Google are out shopping again so it seems and rumours are abound that they’ve just purchased Riya, a tech startup in the US specialising in facial recognition software. When one company spends $40,000,000 on another very small company, it has to raise a few eyebrows. It raised mine, and for those of you who don’t know what Riya is, here’s the lowdown.
I first took an interest in this line of software through a project in Waterford IT last year which involved adding facial profiling to a dating website (getting a match to someone of your tastes based on their facial features as opposed to their own attributes), but this is pretty clever material.
Our face recognition technology automatically tags people in photos so you can search for just the photo you want. In your album. In your friend’s album. On the web.
Sounds like magic stuff, certainly gives it a similar sound to Flickr based on the whole tagging element – but here’s where it gets interesting.
Riya users train the software, which requires a downloadable Windows client, by identifying, or tagging, individuals in their photos.

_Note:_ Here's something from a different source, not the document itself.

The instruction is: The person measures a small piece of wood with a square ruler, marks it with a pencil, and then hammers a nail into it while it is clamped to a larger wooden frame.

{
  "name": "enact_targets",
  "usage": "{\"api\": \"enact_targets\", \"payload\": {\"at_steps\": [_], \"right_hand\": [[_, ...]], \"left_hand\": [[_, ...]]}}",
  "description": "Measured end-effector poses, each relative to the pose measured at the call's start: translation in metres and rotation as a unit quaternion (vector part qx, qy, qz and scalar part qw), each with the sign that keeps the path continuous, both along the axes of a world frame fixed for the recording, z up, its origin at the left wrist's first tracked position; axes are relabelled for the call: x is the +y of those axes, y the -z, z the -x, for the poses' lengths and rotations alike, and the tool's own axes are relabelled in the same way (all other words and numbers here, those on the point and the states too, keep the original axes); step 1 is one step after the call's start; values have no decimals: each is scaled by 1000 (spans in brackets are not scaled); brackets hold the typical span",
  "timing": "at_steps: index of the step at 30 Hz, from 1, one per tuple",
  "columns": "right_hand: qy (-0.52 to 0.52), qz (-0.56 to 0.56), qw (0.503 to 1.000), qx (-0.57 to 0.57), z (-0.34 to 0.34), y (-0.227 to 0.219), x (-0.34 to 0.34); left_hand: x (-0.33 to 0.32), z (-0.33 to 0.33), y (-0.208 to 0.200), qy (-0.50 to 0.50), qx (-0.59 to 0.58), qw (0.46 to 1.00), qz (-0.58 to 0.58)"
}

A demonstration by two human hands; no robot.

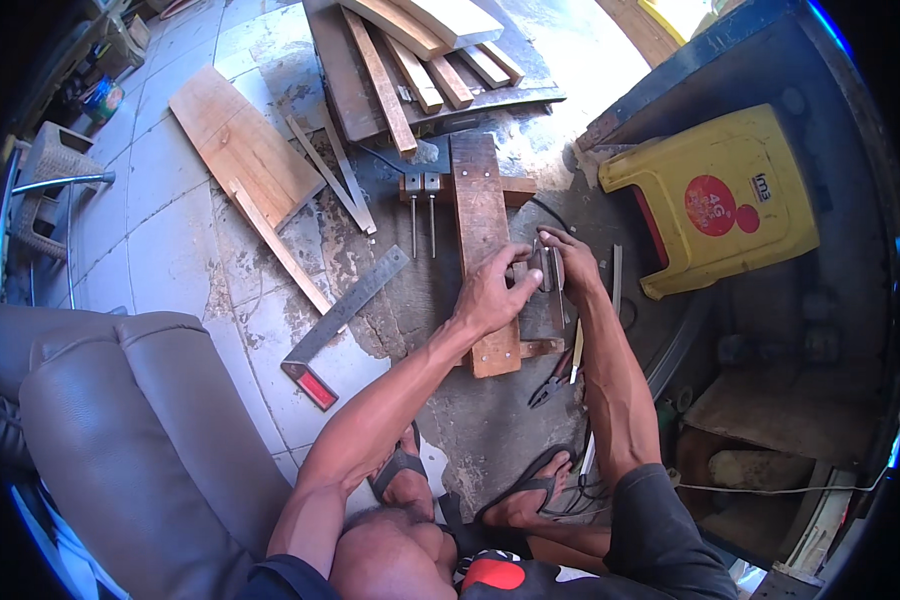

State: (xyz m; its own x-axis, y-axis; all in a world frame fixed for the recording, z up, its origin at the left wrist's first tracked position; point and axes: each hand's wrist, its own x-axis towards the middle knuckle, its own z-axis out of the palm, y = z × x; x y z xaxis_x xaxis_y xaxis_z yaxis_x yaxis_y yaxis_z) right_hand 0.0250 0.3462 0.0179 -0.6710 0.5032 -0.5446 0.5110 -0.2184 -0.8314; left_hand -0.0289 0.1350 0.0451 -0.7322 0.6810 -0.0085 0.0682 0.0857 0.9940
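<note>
Glare bleaches upper floor (578, 65); right side dim; edges bend.

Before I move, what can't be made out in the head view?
1) Head view: small grey metal piece between the left hand and right hand; they hide its full outline.
2) Head view: pale wooden boards; the top edge cuts off their far ends.
3) Head view: grey-brown padded chair; the dark lens rim cuts off its left side.

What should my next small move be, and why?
Perhaps steady the metal piece before shifting your fingers: your left hand and right hand are both at it, near the plank's right edge, and your fingers partly hide how it sits.
</note>
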Motion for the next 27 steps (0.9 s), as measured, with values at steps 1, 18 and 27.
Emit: {"api": "enact_targets", "payload": {"at_steps": [1,18,27], "right_hand": [[0,2,1000,4,0,2,1],[-25,-55,998,-20,2,9,6],[21,10,999,-39,6,-7,-12]], "left_hand": [[1,2,1,8,24,1000,6],[10,-100,-9,-61,-243,968,-29],[24,-77,4,30,-428,888,-168]]}}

As Riya learns who’s in your pictures, it begins to auto-tag the snaps itself, quickly scanning the rest of your photos and identifying each person it recognizes. Riya also uses text recognition to read street signs and other text in photos.

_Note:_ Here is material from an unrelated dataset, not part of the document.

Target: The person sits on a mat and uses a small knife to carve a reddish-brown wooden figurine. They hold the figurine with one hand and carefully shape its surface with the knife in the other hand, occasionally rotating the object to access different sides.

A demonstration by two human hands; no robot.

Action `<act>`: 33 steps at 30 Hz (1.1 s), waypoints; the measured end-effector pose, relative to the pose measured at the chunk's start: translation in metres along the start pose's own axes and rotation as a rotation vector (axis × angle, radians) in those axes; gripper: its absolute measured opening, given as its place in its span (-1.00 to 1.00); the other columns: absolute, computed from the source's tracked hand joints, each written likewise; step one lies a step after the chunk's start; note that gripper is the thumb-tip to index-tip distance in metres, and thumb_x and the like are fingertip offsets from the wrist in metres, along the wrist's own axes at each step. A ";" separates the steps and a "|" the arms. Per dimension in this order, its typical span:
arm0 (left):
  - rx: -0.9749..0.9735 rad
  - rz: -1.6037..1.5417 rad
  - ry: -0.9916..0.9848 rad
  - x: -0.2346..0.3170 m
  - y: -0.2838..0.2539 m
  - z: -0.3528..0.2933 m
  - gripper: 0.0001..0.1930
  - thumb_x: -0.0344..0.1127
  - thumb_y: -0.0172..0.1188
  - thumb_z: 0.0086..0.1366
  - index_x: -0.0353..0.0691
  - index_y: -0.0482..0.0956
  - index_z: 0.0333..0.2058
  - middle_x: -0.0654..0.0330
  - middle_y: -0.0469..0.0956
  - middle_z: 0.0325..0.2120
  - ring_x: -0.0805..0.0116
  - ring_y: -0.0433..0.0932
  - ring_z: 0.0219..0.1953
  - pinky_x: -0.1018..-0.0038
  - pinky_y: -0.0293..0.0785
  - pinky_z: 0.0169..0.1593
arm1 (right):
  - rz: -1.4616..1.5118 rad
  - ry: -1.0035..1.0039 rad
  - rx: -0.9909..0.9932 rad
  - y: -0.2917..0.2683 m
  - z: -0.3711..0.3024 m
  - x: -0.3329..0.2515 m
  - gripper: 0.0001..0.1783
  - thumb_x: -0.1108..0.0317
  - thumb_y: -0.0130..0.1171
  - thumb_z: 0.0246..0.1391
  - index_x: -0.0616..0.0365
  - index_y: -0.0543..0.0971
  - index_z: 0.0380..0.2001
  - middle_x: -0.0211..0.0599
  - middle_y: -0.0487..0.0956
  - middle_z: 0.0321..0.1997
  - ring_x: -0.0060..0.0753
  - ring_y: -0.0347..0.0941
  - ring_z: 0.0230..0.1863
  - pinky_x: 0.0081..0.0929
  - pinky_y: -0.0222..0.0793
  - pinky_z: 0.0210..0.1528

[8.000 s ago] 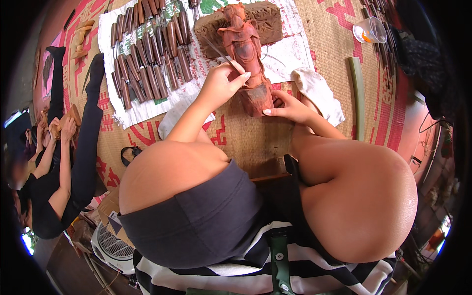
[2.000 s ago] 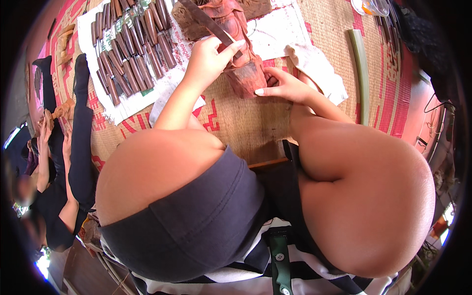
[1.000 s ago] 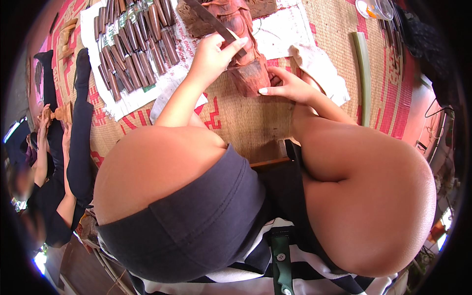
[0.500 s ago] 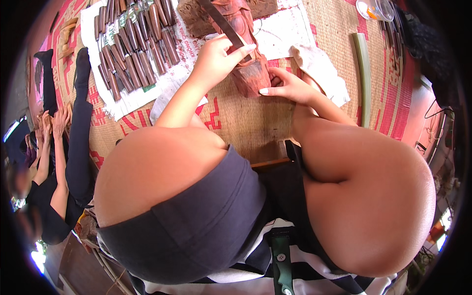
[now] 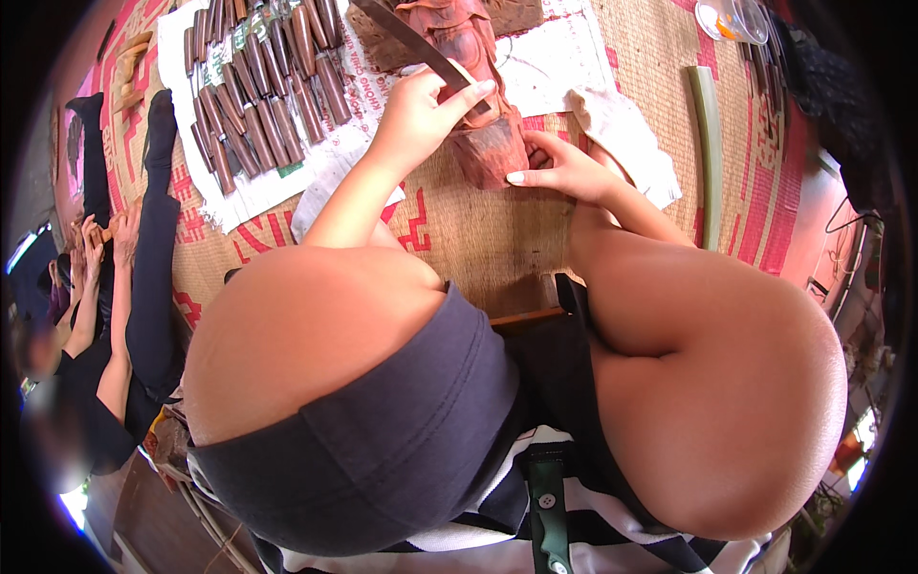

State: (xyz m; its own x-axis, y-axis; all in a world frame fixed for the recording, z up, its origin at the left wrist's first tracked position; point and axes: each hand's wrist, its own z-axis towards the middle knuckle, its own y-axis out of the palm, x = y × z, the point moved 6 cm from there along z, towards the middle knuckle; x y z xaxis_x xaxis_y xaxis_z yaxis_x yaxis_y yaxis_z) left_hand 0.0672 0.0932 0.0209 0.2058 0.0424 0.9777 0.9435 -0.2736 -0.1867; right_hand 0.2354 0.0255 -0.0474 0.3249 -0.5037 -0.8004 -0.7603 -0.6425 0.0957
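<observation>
Landmark: reddish carved figure, straight ahead of the person, lying lengthwise away from the body, far end leaning a bit left and cut off by the frame.

Nearest: dark shorts on the near side of the figure, then bare woven mat between. Figure's block-like base points at the person.

Right hand: on the figure's right side at the base, thumb at the near end, fingers curled on the side, gripping; some fingertips hidden.

Left hand: just left of the figure's middle, thumb and fingers pinched on a dark flat strip. Key relation: strip lies slantwise across the figure, low end over the body just above the base, other end up and left past its left edge, so the two long axes meet at a narrow angle. Right hand is nearer the base, left nearer the middle. Can't tell if the left fingertips touch wood.

Right of the figure: white cloth, then green strip. Left: brown-handled tools in rows. Behind its upper part: brown block. Far right: clear plastic cup. Well left: co-worker's hands.
</observation>
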 end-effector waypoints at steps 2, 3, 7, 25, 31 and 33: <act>-0.004 -0.059 -0.039 -0.003 0.001 -0.002 -0.81 -0.29 0.23 0.13 -0.31 0.56 -0.47 0.32 0.49 -0.56 0.61 0.40 -0.50 0.61 0.33 -0.41 | -0.002 -0.008 0.003 0.000 -0.001 -0.001 -0.17 -0.01 0.35 -0.22 0.29 0.31 0.04 -0.23 0.48 -0.20 -0.43 0.39 -0.21 -0.51 0.31 -0.12; 0.000 -0.082 -0.061 -0.004 0.000 -0.003 -0.81 -0.29 0.23 0.13 -0.31 0.55 -0.48 0.32 0.49 -0.56 0.61 0.40 -0.50 0.61 0.33 -0.41 | -0.002 -0.016 -0.003 0.001 0.000 -0.002 -0.17 -0.01 0.35 -0.22 0.29 0.31 0.04 -0.23 0.48 -0.20 -0.43 0.39 -0.20 -0.51 0.31 -0.12; 0.034 0.097 0.046 0.000 -0.006 0.000 -0.81 -0.27 0.23 0.13 -0.29 0.55 -0.48 0.28 0.51 -0.56 0.59 0.43 -0.49 0.59 0.35 -0.39 | -0.005 -0.016 -0.014 0.001 0.003 -0.001 -0.18 0.00 0.35 -0.21 0.28 0.31 0.05 -0.23 0.48 -0.19 -0.43 0.39 -0.19 -0.50 0.31 -0.11; 0.033 0.071 -0.075 -0.007 -0.006 -0.003 -0.78 -0.22 0.21 0.16 -0.29 0.55 -0.47 0.28 0.52 -0.60 0.57 0.42 -0.55 0.57 0.34 -0.44 | 0.004 -0.010 -0.003 0.001 0.001 -0.002 -0.18 0.01 0.36 -0.21 0.29 0.30 0.05 -0.25 0.47 -0.21 -0.45 0.39 -0.22 -0.52 0.32 -0.12; 0.113 0.097 -0.049 -0.005 -0.007 -0.007 -0.79 -0.24 0.21 0.15 -0.29 0.54 -0.49 0.27 0.50 -0.62 0.56 0.42 -0.54 0.57 0.35 -0.43 | 0.023 -0.002 -0.003 0.001 0.001 0.000 -0.18 0.02 0.35 -0.20 0.29 0.30 0.06 -0.25 0.48 -0.20 -0.46 0.38 -0.22 -0.53 0.31 -0.12; 0.129 0.228 0.045 0.004 -0.009 -0.008 -0.79 -0.24 0.22 0.14 -0.29 0.55 -0.49 0.26 0.50 -0.60 0.54 0.43 -0.53 0.56 0.36 -0.42 | 0.014 -0.019 -0.012 0.002 0.002 -0.001 -0.18 0.02 0.35 -0.20 0.29 0.29 0.06 -0.25 0.48 -0.20 -0.46 0.38 -0.21 -0.52 0.31 -0.12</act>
State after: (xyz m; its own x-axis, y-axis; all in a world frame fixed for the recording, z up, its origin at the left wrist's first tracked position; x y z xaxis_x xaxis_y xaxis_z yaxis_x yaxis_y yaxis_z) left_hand 0.0572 0.0882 0.0268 0.4077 -0.0502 0.9118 0.9001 -0.1459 -0.4105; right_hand 0.2326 0.0254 -0.0476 0.3033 -0.5018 -0.8101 -0.7579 -0.6424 0.1142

Not only that, but it can decipher genders, locations (based on street signs), family connections and more.
Photos can and will be made either public or private. My only worry about this type of service is the information thats available. If Riya recognises other people’s tags and not just your own, then we got ourselves an invasion of privacy to a global level. You wouldn’t need to ask for names any longer, just take someone’s photo, upload it, and *presto* – Riya tells you who they are and if the person next to them in the photo is a relation or not…
Nevertheless, its miles off, it’s still alpha – but Google can see its certain potential – can you?